WHAT TO WORK ON ::
For each entry below, write an exact copy and leave out the images.

Dataset entries ::

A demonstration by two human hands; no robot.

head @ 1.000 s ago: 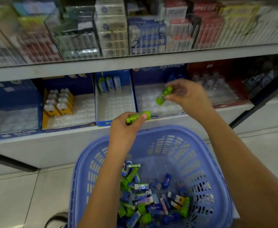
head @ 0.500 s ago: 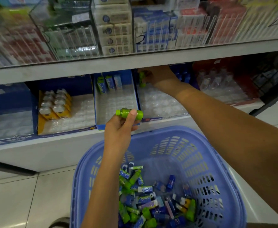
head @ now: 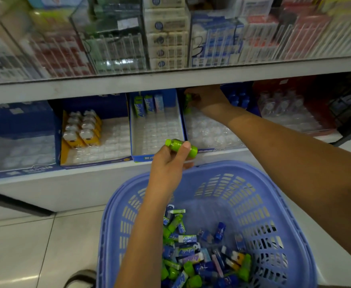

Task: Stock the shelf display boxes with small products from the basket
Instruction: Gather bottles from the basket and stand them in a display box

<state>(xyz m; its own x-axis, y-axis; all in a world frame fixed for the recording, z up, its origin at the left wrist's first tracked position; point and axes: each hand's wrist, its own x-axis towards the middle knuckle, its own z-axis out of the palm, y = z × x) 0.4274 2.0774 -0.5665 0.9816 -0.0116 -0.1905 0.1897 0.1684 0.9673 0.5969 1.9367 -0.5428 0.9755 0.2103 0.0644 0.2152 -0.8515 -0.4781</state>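
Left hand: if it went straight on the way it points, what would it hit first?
Likely the clear tray that the right hand reaches into; the left hand, holding a green bottle, points over its front edge. Depth is unclear.

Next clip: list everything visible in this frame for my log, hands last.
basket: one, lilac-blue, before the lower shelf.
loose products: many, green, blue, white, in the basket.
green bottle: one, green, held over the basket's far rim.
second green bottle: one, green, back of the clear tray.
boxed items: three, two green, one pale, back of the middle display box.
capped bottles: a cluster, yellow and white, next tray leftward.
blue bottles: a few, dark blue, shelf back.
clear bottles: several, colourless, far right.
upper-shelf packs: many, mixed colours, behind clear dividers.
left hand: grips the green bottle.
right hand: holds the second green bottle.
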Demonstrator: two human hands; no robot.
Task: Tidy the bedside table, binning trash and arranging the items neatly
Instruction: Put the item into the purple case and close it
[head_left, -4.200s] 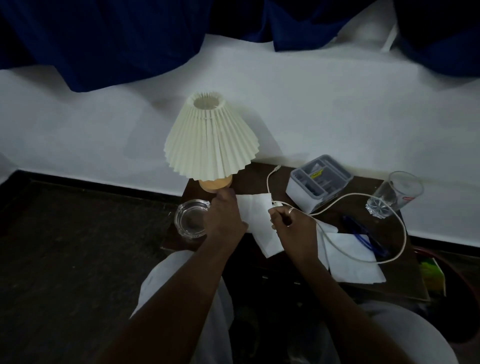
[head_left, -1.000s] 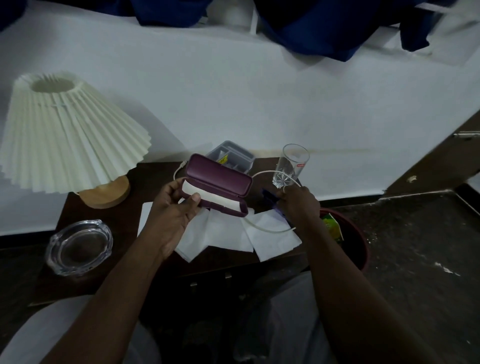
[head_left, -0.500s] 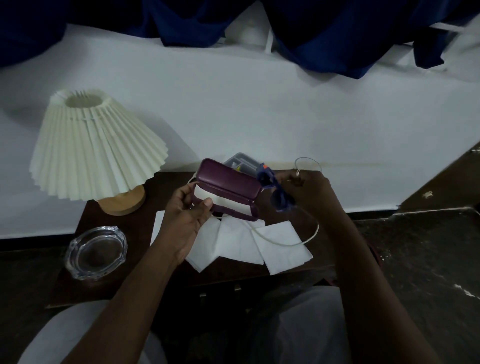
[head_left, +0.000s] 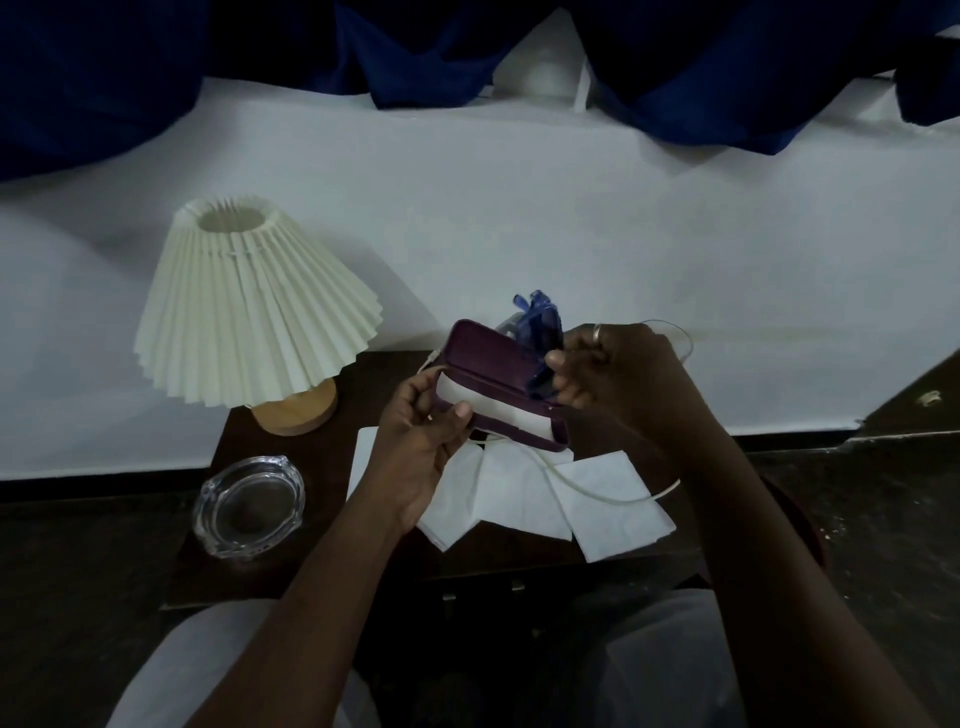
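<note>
While the left hand grips the open maroon case above the table, the right hand pinches translucent blue glasses at its right end. On the table: pleated lamp, glass ashtray, white tissues, cable.

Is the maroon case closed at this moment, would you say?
No, the maroon case is open in the left hand, its pale lining showing.

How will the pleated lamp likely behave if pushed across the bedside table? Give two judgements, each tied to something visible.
The lamp probably tips easily: its wide shade overhangs a small round wooden base. The shade looks thin and pleated, so it likely dents if gripped.
</note>
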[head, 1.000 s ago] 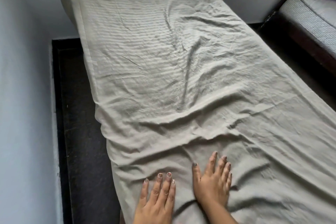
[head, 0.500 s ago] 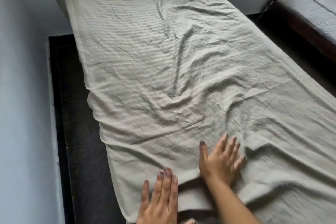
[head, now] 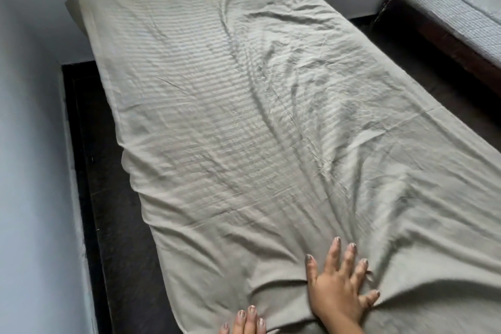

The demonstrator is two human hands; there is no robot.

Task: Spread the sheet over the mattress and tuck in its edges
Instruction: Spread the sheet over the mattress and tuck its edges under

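Observation:
A pale beige sheet (head: 244, 122) with faint stripes lies wrinkled over the narrow mattress, whose far left corner (head: 78, 8) shows under it. Long creases run down its middle toward me. My right hand (head: 339, 285) presses flat on the sheet near its close edge, fingers spread and straight, with folds bunched round it. Only the straight fingertips of my left hand (head: 248, 323) show at the bottom edge, lying on the sheet's near left corner. The sheet's left edge hangs loose and uneven along the mattress side.
A dark floor strip (head: 108, 198) runs between the mattress and the pale wall (head: 29, 144) on the left. A second bed (head: 461, 8) with a white quilted mattress and dark wooden frame stands at the upper right, with a purple thing at its top corner.
Both hands slid toward me along the sheet, and the left hand has dropped mostly out of view. The cross folds in the middle have flattened into long lengthwise creases.

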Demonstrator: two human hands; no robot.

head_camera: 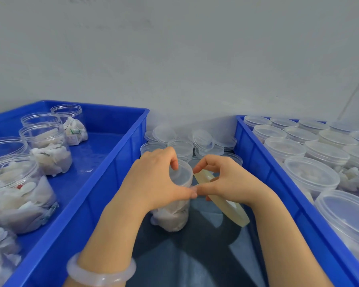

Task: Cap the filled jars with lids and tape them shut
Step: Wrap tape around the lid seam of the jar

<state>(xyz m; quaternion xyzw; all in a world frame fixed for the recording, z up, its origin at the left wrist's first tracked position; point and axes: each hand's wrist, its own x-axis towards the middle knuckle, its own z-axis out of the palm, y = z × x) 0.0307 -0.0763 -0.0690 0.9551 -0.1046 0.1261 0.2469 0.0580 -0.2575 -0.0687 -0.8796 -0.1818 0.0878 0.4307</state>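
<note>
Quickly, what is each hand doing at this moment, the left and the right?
Left hand: grips the capped jar, with fingertips on its lid.
Right hand: holds the tape roll beside the jar.

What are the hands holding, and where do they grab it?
The left hand grips the filled jar around its top, fingers on the lid. The right hand holds the tape roll by its upper part.

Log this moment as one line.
phase: taping | left hand: grips lidded clear plastic jar | right hand: holds yellowish tape roll beside jar rim
</note>
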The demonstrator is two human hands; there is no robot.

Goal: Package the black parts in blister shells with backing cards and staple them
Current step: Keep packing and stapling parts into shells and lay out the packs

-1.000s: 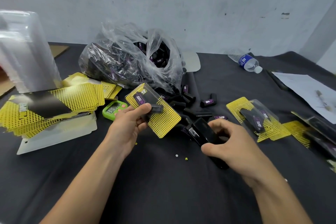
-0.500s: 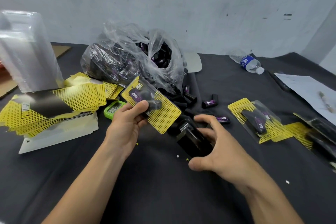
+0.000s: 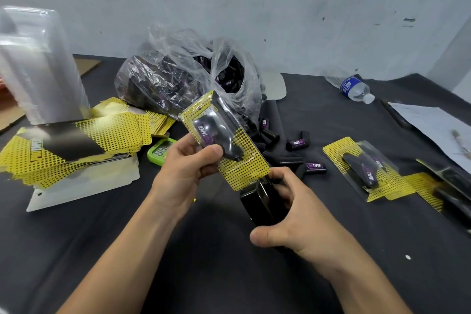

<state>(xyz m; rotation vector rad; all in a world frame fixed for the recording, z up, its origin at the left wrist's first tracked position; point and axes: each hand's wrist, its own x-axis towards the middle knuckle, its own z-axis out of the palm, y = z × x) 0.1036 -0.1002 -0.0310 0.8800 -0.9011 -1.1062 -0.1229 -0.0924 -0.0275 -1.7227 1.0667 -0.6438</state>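
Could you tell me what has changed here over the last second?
The right hand lifted the black stapler off the table and brought its mouth to the lower edge of the blister pack, which the left hand raised and turned upright. The finished packs stayed put.

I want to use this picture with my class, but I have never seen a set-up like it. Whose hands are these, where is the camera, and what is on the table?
There is no machine: a person wears the camera on the head, looking down at their own bare hands. The left hand holds a yellow card pack with a black part under clear plastic. The right hand grips a black stapler at the pack's lower edge. On the dark table lie spare yellow cards, a plastic bag of black parts, a finished pack and a water bottle.
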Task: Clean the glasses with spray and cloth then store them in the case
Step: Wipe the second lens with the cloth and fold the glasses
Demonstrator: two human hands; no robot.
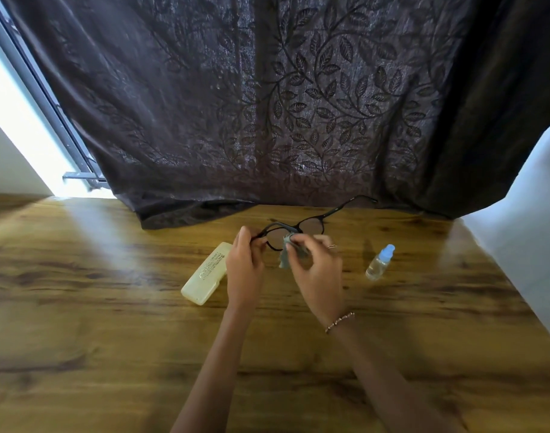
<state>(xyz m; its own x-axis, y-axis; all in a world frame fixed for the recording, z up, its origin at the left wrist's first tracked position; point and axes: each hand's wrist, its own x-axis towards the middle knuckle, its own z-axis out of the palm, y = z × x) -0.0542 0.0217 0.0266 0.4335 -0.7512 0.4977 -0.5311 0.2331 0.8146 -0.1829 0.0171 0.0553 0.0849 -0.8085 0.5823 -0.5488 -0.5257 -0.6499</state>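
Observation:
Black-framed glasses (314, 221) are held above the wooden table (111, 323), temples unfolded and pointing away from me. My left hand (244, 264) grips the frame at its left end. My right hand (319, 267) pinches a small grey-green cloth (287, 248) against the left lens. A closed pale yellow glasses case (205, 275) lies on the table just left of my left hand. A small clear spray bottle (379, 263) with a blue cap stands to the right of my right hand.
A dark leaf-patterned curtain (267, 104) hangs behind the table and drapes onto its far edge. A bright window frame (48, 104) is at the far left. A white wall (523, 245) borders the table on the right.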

RESPONSE BOX ::
A demonstration by two human hands; no robot.

head @ 1.000 s ago: 
head @ 0.500 s ago: 
head @ now: 

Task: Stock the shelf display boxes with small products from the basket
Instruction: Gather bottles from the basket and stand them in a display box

<state>(xyz m; its own x-axis, y-axis; all in a world frame fixed for the recording, z up, its origin at the left wrist's first tracked position; point and axes: each hand's wrist, its own x-axis towards the middle knuckle, its own z-axis out of the palm, y = z × x) 0.4274 2.0774 -0.5665 0.9816 -0.0116 -0.1905 0.1897 0.1684 0.9673 0.5969 1.9367 -0.5428 0.9755 0.2103 0.0644 0.2152 -0.8515 -0.4781</state>
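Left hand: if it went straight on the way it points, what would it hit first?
Likely the clear tray that the right hand reaches into; the left hand, holding a green bottle, points over its front edge. Depth is unclear.

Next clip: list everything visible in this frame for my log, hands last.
basket: one, lilac-blue, before the lower shelf.
loose products: many, green, blue, white, in the basket.
green bottle: one, green, held over the basket's far rim.
second green bottle: one, green, back of the clear tray.
boxed items: three, two green, one pale, back of the middle display box.
capped bottles: a cluster, yellow and white, next tray leftward.
blue bottles: a few, dark blue, shelf back.
clear bottles: several, colourless, far right.
upper-shelf packs: many, mixed colours, behind clear dividers.
left hand: grips the green bottle.
right hand: holds the second green bottle.
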Demonstrator: two human hands; no robot.
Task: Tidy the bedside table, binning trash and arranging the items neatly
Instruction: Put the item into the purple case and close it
[head_left, -4.200s] 
[head_left, -1.000s] 
[head_left, -0.500s] 
[head_left, +0.000s] 
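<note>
While the left hand grips the open maroon case above the table, the right hand pinches translucent blue glasses at its right end. On the table: pleated lamp, glass ashtray, white tissues, cable.

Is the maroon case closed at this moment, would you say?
No, the maroon case is open in the left hand, its pale lining showing.

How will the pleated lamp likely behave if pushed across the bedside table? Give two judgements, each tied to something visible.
The lamp probably tips easily: its wide shade overhangs a small round wooden base. The shade looks thin and pleated, so it likely dents if gripped.
</note>
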[head, 1.000 s ago] 
[head, 0.500 s ago] 
[head, now] 

The demonstrator is two human hands; there is no robot.

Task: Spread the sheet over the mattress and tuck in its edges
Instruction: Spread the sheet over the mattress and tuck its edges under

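Observation:
A pale beige sheet (head: 244, 122) with faint stripes lies wrinkled over the narrow mattress, whose far left corner (head: 78, 8) shows under it. Long creases run down its middle toward me. My right hand (head: 339, 285) presses flat on the sheet near its close edge, fingers spread and straight, with folds bunched round it. Only the straight fingertips of my left hand (head: 248, 323) show at the bottom edge, lying on the sheet's near left corner. The sheet's left edge hangs loose and uneven along the mattress side.
A dark floor strip (head: 108, 198) runs between the mattress and the pale wall (head: 29, 144) on the left. A second bed (head: 461, 8) with a white quilted mattress and dark wooden frame stands at the upper right, with a purple thing at its top corner.
Both hands slid toward me along the sheet, and the left hand has dropped mostly out of view. The cross folds in the middle have flattened into long lengthwise creases.
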
Demonstrator: two human hands; no robot.

head_camera: 

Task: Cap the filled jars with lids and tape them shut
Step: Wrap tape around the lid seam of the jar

<state>(xyz m; quaternion xyzw; all in a world frame fixed for the recording, z up, its origin at the left wrist's first tracked position; point and axes: each hand's wrist, its own x-axis towards the middle knuckle, its own z-axis out of the palm, y = z × x) 0.0307 -0.0763 -0.0690 0.9551 -0.1046 0.1261 0.2469 0.0580 -0.2575 -0.0687 -0.8796 -0.1818 0.0878 0.4307</state>
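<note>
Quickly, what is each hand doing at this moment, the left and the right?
Left hand: grips the capped jar, with fingertips on its lid.
Right hand: holds the tape roll beside the jar.

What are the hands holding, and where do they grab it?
The left hand grips the filled jar around its top, fingers on the lid. The right hand holds the tape roll by its upper part.

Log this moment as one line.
phase: taping | left hand: grips lidded clear plastic jar | right hand: holds yellowish tape roll beside jar rim
</note>
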The demonstrator is two human hands; there is no robot.

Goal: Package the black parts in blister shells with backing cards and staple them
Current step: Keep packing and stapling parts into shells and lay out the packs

-1.000s: 
-0.500s: 
+0.000s: 

<state>(xyz m; rotation vector rad; all in a world frame fixed for the recording, z up, its origin at the left wrist's first tracked position; point and axes: each hand's wrist, its own x-axis towards the middle knuckle, its own z-axis out of the palm, y = z × x) 0.1036 -0.1002 -0.0310 0.8800 -0.9011 -1.1062 -0.1229 -0.0924 -0.0275 -1.7227 1.0667 -0.6438</state>
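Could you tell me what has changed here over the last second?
The right hand lifted the black stapler off the table and brought its mouth to the lower edge of the blister pack, which the left hand raised and turned upright. The finished packs stayed put.

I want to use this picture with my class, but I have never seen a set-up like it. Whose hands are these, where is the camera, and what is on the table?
There is no machine: a person wears the camera on the head, looking down at their own bare hands. The left hand holds a yellow card pack with a black part under clear plastic. The right hand grips a black stapler at the pack's lower edge. On the dark table lie spare yellow cards, a plastic bag of black parts, a finished pack and a water bottle.
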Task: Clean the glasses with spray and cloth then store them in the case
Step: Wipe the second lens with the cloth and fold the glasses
Demonstrator: two human hands; no robot.
<state>(xyz m; its own x-axis, y-axis; all in a world frame fixed for the recording, z up, its origin at the left wrist's first tracked position; point and axes: each hand's wrist, its own x-axis towards the middle knuckle, its own z-axis out of the palm, y = z × x) -0.0542 0.0217 0.0266 0.4335 -0.7512 0.4977 -0.5311 0.2331 0.8146 -0.1829 0.0171 0.0553 0.0849 -0.8085 0.5823 -0.5488 -0.5257 -0.6499</state>
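Observation:
Black-framed glasses (314, 221) are held above the wooden table (111, 323), temples unfolded and pointing away from me. My left hand (244, 264) grips the frame at its left end. My right hand (319, 267) pinches a small grey-green cloth (287, 248) against the left lens. A closed pale yellow glasses case (205, 275) lies on the table just left of my left hand. A small clear spray bottle (379, 263) with a blue cap stands to the right of my right hand.
A dark leaf-patterned curtain (267, 104) hangs behind the table and drapes onto its far edge. A bright window frame (48, 104) is at the far left. A white wall (523, 245) borders the table on the right.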

No more output is given for this exercise.